Problem details: Starting at the first line and ending at the last, output the data exactly.
=======
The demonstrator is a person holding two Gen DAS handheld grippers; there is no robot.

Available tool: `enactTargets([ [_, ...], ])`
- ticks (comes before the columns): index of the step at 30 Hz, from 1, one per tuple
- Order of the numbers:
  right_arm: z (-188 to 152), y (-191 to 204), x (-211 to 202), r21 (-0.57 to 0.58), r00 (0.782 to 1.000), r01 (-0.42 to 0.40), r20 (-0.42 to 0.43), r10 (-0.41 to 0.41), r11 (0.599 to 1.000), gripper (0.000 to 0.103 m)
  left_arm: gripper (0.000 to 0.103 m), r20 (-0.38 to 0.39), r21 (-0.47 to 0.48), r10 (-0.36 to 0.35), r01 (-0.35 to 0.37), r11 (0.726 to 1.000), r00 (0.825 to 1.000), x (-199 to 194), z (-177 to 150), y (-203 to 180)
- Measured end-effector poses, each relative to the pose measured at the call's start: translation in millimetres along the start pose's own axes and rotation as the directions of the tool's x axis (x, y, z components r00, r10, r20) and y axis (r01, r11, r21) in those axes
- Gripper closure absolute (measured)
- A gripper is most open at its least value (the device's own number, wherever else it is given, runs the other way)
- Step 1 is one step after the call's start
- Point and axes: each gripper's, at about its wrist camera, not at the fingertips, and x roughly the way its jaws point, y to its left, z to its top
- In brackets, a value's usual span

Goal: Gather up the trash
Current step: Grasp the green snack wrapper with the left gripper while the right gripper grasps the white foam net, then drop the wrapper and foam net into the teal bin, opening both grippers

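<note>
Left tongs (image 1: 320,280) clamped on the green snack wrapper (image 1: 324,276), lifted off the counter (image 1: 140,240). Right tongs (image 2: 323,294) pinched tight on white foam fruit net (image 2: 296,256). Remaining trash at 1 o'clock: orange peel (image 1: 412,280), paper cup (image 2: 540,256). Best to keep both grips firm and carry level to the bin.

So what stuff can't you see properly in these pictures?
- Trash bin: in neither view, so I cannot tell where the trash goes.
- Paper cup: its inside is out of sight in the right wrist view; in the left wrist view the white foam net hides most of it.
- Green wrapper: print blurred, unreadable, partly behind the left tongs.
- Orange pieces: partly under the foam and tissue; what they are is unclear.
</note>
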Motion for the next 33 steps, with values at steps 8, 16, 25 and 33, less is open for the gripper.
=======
Output for this exercise:
The demonstrator is a person holding two Gen DAS handheld grippers; there is no robot.

Available tool: `enactTargets([ [_, ...], ])`
- ticks (comes before the columns): index of the step at 30 Hz, from 1, one per tuple
- Order of the numbers:
  right_arm: z (-188 to 152), y (-191 to 204), x (-211 to 202), r21 (-0.57 to 0.58), r00 (0.782 to 1.000), r01 (-0.42 to 0.40), r20 (-0.42 to 0.43), r10 (-0.41 to 0.41), r11 (0.599 to 1.000), gripper (0.000 to 0.103 m)
  left_arm: gripper (0.000 to 0.103 m), r20 (-0.38 to 0.39), r21 (-0.47 to 0.48), r10 (-0.36 to 0.35), r01 (-0.35 to 0.37), r11 (0.726 to 1.000), r00 (0.825 to 1.000), x (-199 to 194), z (-177 to 150), y (-203 to 180)
- Measured end-effector poses, each relative to the pose measured at the call's start: translation in millimetres along the start pose's own axes and rotation as the directions of the tool's x axis (x, y, z components r00, r10, r20) and y axis (r01, r11, r21) in those axes
- Gripper closure absolute (measured)
- A gripper is most open at its least value (the device's own number, wherever else it is given, runs the other way)
- Step 1 is one step after the call's start
- Point and axes: each gripper's, at about its wrist camera, not at the fingertips, and x roughly the way its jaws point, y to its left, z to its top
- In brackets, a value's usual span

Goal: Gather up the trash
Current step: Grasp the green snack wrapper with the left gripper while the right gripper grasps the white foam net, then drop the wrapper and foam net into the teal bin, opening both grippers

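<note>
Left tongs (image 1: 320,280) clamped on the green snack wrapper (image 1: 324,276), lifted off the counter (image 1: 140,240). Right tongs (image 2: 323,294) pinched tight on white foam fruit net (image 2: 296,256). Remaining trash at 1 o'clock: orange peel (image 1: 412,280), paper cup (image 2: 540,256). Best to keep both grips firm and carry level to the bin.

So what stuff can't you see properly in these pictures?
- Trash bin: in neither view, so I cannot tell where the trash goes.
- Paper cup: its inside is out of sight in the right wrist view; in the left wrist view the white foam net hides most of it.
- Green wrapper: print blurred, unreadable, partly behind the left tongs.
- Orange pieces: partly under the foam and tissue; what they are is unclear.
</note>
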Motion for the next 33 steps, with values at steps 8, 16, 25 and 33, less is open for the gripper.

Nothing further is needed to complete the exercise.